Template: 'Clinical presentation consistent with aortic valve regurgitation including dyspnea and fatigue.'

Template 3

Template: 'Diagnostic criteria met as evidenced by echocardiogram showing severe regurgitation.'

Template 4

Template: 'Treatment plan initiated for aortic valve regurgitation with medication and follow-up echocardiogram.'

Template 5

Template: 'Follow-up care for aortic valve regurgitation including monitoring of left ventricular function.'

Billing Information

Billing Considerations

  • Ensure proper documentation for billing
  • Verify code specificity requirements
  • Check for any additional codes needed
  • Review payer-specific guidelines

Common Issues

  • Insufficient clinical documentation
  • Incorrect code selection
  • Missing supporting diagnoses
  • Timing and frequency documentation

Frequently Asked Questions

What documentation is required for this diagnosis?

Document clinical findings, diagnostic tests, and treatment plans.
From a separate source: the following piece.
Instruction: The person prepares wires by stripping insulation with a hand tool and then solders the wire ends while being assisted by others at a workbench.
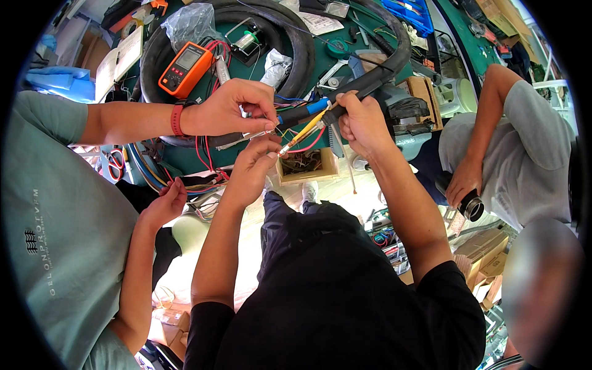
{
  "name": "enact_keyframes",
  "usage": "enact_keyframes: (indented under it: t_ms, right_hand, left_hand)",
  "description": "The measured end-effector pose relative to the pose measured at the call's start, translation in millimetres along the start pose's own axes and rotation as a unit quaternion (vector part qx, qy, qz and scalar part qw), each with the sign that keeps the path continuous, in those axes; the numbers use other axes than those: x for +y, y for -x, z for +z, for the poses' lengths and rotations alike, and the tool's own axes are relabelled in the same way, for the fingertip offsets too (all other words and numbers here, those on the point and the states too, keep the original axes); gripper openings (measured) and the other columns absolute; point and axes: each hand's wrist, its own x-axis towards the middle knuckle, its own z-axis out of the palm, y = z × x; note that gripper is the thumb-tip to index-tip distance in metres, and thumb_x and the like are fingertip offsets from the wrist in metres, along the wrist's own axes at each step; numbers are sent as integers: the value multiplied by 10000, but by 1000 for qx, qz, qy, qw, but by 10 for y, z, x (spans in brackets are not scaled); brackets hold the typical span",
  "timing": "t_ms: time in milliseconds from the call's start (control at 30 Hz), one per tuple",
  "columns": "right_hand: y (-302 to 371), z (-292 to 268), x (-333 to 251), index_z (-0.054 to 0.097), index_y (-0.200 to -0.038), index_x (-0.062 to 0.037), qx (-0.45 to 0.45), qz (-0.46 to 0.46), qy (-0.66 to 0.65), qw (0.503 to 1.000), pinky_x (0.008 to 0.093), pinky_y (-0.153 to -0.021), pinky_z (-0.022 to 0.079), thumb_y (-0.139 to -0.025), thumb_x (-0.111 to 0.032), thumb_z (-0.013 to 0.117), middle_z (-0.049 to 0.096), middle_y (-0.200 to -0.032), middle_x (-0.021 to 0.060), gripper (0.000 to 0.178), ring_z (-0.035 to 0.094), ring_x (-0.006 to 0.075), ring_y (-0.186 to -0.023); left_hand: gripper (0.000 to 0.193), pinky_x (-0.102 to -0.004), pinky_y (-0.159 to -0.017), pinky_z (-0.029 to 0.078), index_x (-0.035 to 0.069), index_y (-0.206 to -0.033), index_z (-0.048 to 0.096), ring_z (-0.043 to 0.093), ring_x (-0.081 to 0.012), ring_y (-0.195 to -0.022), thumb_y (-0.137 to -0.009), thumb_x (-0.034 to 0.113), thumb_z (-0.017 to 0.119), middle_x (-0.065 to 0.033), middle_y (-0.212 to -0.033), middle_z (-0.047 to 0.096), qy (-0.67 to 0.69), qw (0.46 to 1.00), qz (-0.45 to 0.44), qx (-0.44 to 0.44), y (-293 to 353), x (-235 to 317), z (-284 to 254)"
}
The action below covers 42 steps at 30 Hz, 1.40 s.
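My right hand (365, 123) is closed round a thick black cable (379, 75), near the end where several coloured wires come out. Pinched between thumb and fingers of my left hand (251, 169) is the metal end of a yellow wire (311, 128). A pink-red wire (310, 145) curves just below it. Blue tape or sleeve (317, 107) covers another branch beside the black cable. Close above my left hand, a co-worker's hand (237, 111) with a red wristband holds a thin piece by the wires; its exact kind is hard to make out.
The green table holds an orange meter (185, 69), coils of black cable (301, 37), a solder spool (248, 42) and a plastic bag (192, 26). Below the wires stands a wooden box (308, 175) with scraps. At right another person holds a dark cylinder (472, 206).
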Motion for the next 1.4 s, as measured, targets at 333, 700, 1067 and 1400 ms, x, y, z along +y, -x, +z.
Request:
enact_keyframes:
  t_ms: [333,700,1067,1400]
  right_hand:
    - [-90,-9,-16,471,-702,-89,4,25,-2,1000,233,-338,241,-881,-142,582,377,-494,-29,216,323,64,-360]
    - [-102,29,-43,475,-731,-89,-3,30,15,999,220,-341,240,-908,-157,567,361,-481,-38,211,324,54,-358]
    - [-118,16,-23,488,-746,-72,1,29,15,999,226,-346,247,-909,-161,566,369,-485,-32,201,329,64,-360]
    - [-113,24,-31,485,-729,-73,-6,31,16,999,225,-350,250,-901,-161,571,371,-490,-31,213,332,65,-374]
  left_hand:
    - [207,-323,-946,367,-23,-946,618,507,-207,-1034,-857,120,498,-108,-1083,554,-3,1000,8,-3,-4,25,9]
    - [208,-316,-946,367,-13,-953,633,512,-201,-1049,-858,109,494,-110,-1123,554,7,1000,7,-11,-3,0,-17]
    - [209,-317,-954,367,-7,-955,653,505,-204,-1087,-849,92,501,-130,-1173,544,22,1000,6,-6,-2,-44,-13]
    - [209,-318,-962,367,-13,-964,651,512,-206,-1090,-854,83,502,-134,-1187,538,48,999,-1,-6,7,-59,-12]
How does this differ from similar diagnoses?

Aortic regurgitation is characterized by backward flow, unlike stenosis.

What are common billing considerations?

Ensure documentation supports the medical necessity of tests and treatments.

What procedures are typically associated?

CPT codes for echocardiograms, valve repair, or replacement may apply.

Are there any quality reporting implications?

Quality measures may include monitoring of symptoms and follow-up care.